Australia will see its biggest deficit since World War Two due to the cost of fighting the coronavirus, it has been revealed.
The country’s treasurer Josh Frydenberg said the year ending 30 June saw the budget in the red by $85.8bn (£48bn) and the 2020/21 year, which began this month, would see this figure balloon to $184.5bn (£103bn).
Net debt was expected to be $488.2bn (£273bn), or 24.6% of GDP at 30 June 2020, jumping to $677.1bn (£379bn), or 35.7% of GDP by mid-2021.
In a special budget update on Thursday, Mr Frydenberg said the figures “reflect the harsh reality that we find ourselves in”.
Like many countries, Australia brought in strict social distancing rules in mid-March, including the closure of most businesses.
Also in March, the government announced a stimulus package of around $289bn (£162bn) – 14.6% of GDP.
“This necessary and unprecedented level of economic support, coupled with declines in taxation receipts…has significantly impacted the budget position,” Mr Frydenberg said.
But he added that the initiatives taken by the government, including JobKeeper, a programme similar to the UK’s furlough scheme, “have saved lives and livelihoods”.
Mr Frydenberg said on Thursday that the programme had helped 3.5 million people.
But he expected the unemployment rate to pass 9% by Christmas, despite encouraging signs in some states which have been reopening businesses as they gain some control over the virus.
He said: “We do know that as the economy opens up and restrictions are eased, jobs are being found.”
It comes as Australia’s second-most populous state of Victoria reported five more deaths from the coronavirus, taking the death toll there to 49.
Some 403 new cases were recorded overnight, a day after the state posted its biggest daily increase of 484 new cases.
Two weeks ago Victoria’s largest city of Melbourne was forced into a partial lockdown for six weeks as cases surged.

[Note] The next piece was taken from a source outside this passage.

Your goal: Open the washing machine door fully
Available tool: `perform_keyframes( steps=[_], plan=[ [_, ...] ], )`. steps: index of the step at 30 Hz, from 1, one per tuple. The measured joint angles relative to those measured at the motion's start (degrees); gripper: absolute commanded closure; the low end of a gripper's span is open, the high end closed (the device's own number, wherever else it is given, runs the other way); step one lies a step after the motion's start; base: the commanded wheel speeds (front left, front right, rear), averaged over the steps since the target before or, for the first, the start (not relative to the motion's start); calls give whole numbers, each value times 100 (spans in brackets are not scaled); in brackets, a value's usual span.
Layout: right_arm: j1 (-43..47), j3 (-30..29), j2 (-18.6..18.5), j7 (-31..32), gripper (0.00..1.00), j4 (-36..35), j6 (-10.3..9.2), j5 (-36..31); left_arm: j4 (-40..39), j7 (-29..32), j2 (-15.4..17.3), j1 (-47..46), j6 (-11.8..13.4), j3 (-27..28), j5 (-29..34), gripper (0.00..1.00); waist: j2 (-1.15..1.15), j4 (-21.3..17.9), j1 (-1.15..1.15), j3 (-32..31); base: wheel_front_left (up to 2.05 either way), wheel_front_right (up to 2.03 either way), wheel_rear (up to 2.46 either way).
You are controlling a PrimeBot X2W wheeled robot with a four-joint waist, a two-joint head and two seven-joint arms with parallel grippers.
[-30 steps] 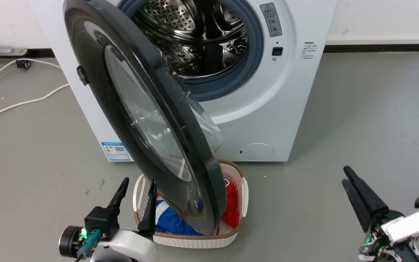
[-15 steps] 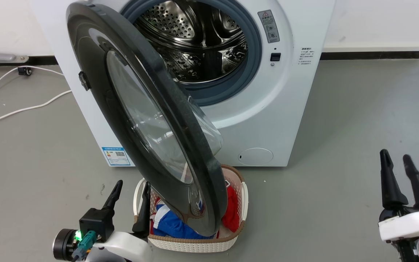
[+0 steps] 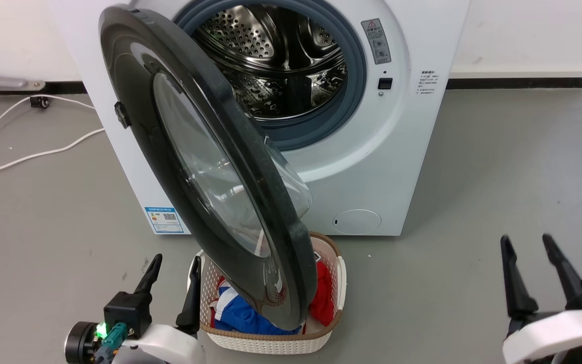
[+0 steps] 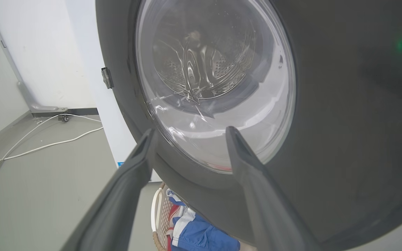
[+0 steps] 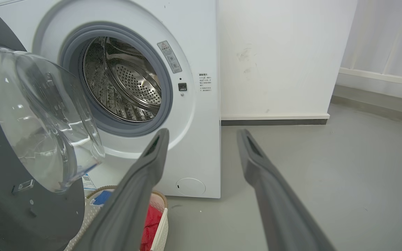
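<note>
Left gripper (image 3: 177,259): fingers are standing apart and holding nothing; it is sitting low on the robot's left, tips pointing up towards the door's outer face.
Left wrist view: the two fingertips are framing the lower part of the glass window (image 4: 215,80); whether either is touching the black rim, cannot tell.
Right gripper (image 3: 526,237): fingers are also standing apart and empty, hovering over bare floor (image 3: 473,167) well to the right of the machine.
Washing machine door (image 3: 144,126): is hanging partway open, swung out from the left side of the opening towards the robot, nearly edge-on in the head view. Its free lower edge is overhanging the basket.
Inner side of door: the glass window is bulging towards the drum, showing clear in the right wrist view.
Washing machine (image 3: 367,162): its white front is facing the robot. The drum (image 3: 271,55) is lying uncovered, with the grey gasket (image 3: 316,134) ringing it.
Front details: blue label (image 3: 164,220) is showing low left, just beside the door's rim; round cover (image 3: 356,221) is showing low right.
Laundry basket (image 3: 265,343): is standing on the floor in front of the machine, under the door and just right of the left gripper. A blue garment (image 3: 240,311) and a red garment (image 3: 324,293) are lying in it.
Cable (image 3: 33,151): white, is trailing across the floor left of the machine.
</note>
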Motion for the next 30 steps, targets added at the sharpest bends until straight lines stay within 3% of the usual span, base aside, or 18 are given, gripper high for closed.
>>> perform_keyframes(
  steps=[24, 25, 27, 30],
  plan=[
    [405, 287, 213, 80, 0, 127, -1, -157, -10, 49, 104, 71, 111, -67, -74, 0, 0, -150, 0, -54, 0, 0, 0],
    [397, 289, 218, 77, 0, 141, -1, -158, -12, 49, 105, 71, 133, -65, -107, 68, 0, -163, 0, -47, 0, 0, 0],
    [377, 297, 220, 76, 0, 147, -1, -159, -21, 48, 105, 71, 157, -65, -108, 100, 0, -168, 0, -47, 0, 0, 0],
    [373, 314, 225, 75, 0, 166, -1, -158, -26, 48, 111, 71, 158, -74, -115, 100, 0, -170, 0, -47, 0, 0, 0]
  ],
)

Face masks are now mandatory for residents outside their homes in metropolitan Melbourne and Mitchell Shire, with those breaking the rules risking a $200 (£112) fine.
Premier Daniel Andrews described the situation as a “public health bushfire”, recalling the state’s devastating bushfires last summer.
He told reporters on Thursday: “People are dying. We’ve all got a stake in this.
“Whatever motivates you – avoidance of a fine, protection of your health or the health of a loved one, or just getting out of this quicker – do the right thing.”
He added that nobody had any excuse not to follow the rules, rejecting claims that some people might not be aware of them.